■ **WORK TASK**:
The answer must consist of each line below that contains the string "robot".
----- EXTRACTED RECORDS
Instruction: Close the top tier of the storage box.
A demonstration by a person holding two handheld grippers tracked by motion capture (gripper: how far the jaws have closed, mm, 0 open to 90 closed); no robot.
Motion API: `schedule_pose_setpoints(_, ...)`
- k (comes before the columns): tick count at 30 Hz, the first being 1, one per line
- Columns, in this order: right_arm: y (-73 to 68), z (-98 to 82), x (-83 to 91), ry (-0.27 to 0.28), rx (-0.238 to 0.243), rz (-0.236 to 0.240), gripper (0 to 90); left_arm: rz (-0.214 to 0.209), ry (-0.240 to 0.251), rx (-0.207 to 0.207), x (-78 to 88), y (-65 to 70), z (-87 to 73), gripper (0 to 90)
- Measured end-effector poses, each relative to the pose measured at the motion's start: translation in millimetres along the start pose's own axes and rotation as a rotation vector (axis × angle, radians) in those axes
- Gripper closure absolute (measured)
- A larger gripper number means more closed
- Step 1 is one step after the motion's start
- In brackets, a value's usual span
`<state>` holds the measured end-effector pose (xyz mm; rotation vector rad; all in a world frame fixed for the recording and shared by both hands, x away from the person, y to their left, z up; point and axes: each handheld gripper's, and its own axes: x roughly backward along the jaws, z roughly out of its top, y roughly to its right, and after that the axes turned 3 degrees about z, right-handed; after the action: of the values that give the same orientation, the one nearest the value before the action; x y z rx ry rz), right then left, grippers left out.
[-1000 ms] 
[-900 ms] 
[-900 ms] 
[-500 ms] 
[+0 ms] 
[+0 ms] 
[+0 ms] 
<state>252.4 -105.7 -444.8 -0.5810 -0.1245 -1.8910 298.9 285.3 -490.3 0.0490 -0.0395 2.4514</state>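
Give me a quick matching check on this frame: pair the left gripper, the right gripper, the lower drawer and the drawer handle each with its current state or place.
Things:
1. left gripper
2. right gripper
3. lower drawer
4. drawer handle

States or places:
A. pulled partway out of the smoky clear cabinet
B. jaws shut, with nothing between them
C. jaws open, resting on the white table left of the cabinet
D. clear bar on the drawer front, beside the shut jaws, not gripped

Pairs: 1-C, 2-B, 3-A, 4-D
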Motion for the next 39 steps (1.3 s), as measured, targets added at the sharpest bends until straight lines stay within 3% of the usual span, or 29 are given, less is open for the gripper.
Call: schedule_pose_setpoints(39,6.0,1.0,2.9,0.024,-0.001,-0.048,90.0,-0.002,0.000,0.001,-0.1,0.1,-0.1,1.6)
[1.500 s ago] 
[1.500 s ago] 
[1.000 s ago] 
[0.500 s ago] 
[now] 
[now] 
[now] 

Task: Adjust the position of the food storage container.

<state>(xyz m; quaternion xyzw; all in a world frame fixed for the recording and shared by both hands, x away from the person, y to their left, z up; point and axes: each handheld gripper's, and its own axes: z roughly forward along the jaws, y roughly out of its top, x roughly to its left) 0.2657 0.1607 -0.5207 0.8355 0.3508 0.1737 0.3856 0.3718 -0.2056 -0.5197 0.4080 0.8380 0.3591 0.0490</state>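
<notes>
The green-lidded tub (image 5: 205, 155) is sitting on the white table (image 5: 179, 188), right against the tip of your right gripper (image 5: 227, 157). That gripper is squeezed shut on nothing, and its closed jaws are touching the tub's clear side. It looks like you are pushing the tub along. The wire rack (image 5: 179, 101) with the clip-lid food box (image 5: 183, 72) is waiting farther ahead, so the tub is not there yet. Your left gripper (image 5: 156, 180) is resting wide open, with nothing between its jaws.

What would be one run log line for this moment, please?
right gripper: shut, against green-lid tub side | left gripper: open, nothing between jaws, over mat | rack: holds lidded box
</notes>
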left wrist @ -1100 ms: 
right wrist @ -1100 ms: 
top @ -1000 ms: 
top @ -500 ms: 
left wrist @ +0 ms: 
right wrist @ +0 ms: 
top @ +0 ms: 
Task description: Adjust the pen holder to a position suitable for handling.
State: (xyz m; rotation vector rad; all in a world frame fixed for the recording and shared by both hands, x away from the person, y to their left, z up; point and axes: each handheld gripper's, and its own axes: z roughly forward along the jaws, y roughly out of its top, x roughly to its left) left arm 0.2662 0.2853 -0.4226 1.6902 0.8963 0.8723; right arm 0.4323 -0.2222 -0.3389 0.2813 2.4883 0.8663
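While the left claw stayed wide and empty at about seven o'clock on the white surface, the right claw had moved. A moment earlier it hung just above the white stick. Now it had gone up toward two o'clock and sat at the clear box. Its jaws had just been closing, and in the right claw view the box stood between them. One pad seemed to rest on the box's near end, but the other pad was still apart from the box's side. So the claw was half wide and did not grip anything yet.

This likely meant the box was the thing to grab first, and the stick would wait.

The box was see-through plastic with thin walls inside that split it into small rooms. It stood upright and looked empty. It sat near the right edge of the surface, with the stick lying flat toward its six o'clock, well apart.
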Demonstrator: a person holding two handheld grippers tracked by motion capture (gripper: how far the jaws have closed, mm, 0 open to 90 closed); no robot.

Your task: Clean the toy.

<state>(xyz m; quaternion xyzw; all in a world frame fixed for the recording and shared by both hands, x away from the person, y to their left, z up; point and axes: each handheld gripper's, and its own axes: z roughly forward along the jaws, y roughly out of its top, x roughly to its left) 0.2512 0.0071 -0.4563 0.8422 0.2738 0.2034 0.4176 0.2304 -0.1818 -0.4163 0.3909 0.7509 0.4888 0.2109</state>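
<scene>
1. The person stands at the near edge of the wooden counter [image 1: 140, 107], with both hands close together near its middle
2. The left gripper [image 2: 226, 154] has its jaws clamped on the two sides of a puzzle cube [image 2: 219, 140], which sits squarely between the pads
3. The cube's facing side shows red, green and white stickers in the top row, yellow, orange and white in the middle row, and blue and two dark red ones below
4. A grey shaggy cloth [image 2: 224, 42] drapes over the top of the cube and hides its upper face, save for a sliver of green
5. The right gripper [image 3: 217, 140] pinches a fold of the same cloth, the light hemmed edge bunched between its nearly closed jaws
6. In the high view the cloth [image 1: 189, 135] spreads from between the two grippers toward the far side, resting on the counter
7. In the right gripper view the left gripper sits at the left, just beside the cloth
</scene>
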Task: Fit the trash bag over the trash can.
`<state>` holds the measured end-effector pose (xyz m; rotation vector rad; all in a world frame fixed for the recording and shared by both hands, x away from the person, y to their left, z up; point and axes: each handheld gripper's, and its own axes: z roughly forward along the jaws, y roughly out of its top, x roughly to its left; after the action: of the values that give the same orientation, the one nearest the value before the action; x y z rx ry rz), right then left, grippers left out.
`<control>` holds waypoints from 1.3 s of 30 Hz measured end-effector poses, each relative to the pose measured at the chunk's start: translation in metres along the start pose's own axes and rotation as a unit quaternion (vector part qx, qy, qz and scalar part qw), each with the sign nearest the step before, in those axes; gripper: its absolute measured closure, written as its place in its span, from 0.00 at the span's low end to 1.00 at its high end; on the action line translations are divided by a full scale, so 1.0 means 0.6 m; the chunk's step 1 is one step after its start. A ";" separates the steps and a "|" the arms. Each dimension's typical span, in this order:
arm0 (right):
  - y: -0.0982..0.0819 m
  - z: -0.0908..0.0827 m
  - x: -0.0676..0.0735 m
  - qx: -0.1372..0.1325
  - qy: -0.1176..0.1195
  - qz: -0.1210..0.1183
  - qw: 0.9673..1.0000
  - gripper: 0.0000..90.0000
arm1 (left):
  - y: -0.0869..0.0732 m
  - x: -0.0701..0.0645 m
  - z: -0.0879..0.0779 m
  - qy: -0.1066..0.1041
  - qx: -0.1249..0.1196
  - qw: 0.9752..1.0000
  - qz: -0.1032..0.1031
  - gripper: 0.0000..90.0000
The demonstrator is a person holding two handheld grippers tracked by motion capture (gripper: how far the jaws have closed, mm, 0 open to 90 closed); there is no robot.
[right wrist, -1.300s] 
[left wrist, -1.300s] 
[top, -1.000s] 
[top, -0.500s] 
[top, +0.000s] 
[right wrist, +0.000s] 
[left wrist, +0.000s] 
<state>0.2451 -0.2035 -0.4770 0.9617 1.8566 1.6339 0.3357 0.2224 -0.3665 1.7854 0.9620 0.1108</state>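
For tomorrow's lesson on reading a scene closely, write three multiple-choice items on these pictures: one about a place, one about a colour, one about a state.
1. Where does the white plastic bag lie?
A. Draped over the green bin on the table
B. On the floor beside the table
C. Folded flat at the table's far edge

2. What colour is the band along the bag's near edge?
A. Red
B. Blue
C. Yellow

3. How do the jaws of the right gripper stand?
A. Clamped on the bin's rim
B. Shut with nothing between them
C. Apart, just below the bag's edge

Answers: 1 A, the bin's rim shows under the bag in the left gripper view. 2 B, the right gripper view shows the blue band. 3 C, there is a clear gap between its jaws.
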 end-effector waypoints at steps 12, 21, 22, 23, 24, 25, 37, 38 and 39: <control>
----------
■ **WRITTEN SOLUTION**:
A demonstration by a person holding two handheld grippers tracked by motion capture (gripper: how far the jaws have closed, mm, 0 open to 90 closed); no robot.
Demonstrator: a person holding two handheld grippers tracked by motion capture (gripper: how far the jaws have closed, mm, 0 open to 90 closed); no robot.
The demonstrator is a person holding two handheld grippers tracked by motion capture (gripper: how far the jaws have closed, mm, 0 open to 90 closed); there is no robot.

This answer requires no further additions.